Within the material below, locate the line with "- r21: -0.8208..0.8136" and the line with "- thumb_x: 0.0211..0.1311", then return those two lines and all lines between them, exactly as written.
____ Provided data
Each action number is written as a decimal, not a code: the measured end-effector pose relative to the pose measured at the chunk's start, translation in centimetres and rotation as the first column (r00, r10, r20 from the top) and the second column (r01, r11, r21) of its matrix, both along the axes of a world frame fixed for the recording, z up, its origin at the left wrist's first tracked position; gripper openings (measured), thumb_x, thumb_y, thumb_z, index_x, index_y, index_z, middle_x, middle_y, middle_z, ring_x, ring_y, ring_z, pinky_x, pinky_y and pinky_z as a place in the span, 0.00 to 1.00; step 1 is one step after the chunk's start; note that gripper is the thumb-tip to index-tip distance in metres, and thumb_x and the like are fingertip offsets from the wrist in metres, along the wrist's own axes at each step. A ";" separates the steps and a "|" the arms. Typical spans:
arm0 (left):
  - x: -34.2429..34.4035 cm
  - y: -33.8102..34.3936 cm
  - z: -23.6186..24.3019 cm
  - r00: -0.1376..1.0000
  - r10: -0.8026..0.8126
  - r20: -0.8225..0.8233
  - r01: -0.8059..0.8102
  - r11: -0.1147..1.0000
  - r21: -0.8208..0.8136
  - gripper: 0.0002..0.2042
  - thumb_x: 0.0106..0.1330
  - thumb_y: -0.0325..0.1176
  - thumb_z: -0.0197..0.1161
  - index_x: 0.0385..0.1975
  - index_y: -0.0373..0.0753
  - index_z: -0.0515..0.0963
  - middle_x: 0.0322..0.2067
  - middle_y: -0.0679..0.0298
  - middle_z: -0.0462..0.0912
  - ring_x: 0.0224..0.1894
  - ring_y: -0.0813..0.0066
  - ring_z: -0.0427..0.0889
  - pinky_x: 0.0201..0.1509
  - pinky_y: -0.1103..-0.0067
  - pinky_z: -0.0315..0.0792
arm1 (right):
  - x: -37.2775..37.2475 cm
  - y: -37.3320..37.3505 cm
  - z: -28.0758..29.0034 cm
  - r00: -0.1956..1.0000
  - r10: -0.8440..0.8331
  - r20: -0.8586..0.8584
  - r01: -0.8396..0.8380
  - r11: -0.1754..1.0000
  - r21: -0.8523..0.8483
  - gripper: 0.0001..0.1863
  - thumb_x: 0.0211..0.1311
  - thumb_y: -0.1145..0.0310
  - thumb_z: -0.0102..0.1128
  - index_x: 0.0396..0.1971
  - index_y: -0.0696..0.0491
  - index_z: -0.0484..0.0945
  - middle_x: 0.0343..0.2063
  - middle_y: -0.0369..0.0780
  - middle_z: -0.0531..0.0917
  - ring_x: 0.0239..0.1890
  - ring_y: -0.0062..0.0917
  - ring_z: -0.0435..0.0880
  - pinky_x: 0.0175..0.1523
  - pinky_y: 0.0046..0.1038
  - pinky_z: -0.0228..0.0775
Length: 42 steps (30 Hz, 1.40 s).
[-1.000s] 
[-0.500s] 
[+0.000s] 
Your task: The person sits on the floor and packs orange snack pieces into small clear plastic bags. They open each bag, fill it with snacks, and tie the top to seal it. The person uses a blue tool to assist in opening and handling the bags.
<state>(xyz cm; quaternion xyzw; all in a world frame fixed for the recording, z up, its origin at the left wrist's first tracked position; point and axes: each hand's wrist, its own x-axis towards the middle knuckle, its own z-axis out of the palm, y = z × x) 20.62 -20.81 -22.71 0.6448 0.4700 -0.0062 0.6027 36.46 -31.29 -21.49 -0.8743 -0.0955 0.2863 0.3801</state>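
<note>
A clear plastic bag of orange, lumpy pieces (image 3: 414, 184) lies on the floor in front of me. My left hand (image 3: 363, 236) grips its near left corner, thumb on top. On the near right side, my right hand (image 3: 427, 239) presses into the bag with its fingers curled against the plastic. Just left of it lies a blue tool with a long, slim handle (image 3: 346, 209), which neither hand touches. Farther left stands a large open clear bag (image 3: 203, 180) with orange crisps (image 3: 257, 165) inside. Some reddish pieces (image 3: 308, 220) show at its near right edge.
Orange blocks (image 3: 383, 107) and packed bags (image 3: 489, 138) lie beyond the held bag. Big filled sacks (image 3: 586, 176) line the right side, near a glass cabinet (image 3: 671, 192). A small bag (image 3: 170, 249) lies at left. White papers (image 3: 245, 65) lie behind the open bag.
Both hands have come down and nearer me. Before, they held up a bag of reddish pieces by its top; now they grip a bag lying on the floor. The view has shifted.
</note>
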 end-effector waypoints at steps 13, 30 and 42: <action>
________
▸ Exercise answer:
  - r21: -0.8208..0.8136
  - gripper: 0.0002..0.2042
  - thumb_x: 0.0106..0.1330
  - thumb_y: -0.0325..0.1176
  - thumb_z: -0.0197..0.1161
  - index_x: 0.0385..0.1975
  - index_y: -0.0373..0.0753
  - index_z: -0.0515..0.0963
  - middle_x: 0.0322..0.2067
  - middle_y: -0.0679..0.0298
  - middle_z: -0.0462..0.0912
  - ring_x: 0.0224..0.1894
  - ring_y: -0.0813..0.0066
  - ring_z: -0.0427..0.0889
  - pinky_x: 0.0201..0.1509
  - pinky_y: -0.1103..-0.0067
  - pinky_z: -0.0315..0.0792
arm1 (right):
  - x: -37.2775..37.2475 cm
  - y: -37.3320..37.3505 cm
  - z: -28.0758..29.0034 cm
  - r00: -0.1956..1.0000
  - r10: -0.8440..0.8331
  - r20: -0.8586..0.8584
  - r01: -0.8396..0.8380
  - r11: -0.1754..1.0000
  - r21: -0.8523..0.8483
  - gripper: 0.0001..0.1863
  - thumb_x: 0.0211..0.1311

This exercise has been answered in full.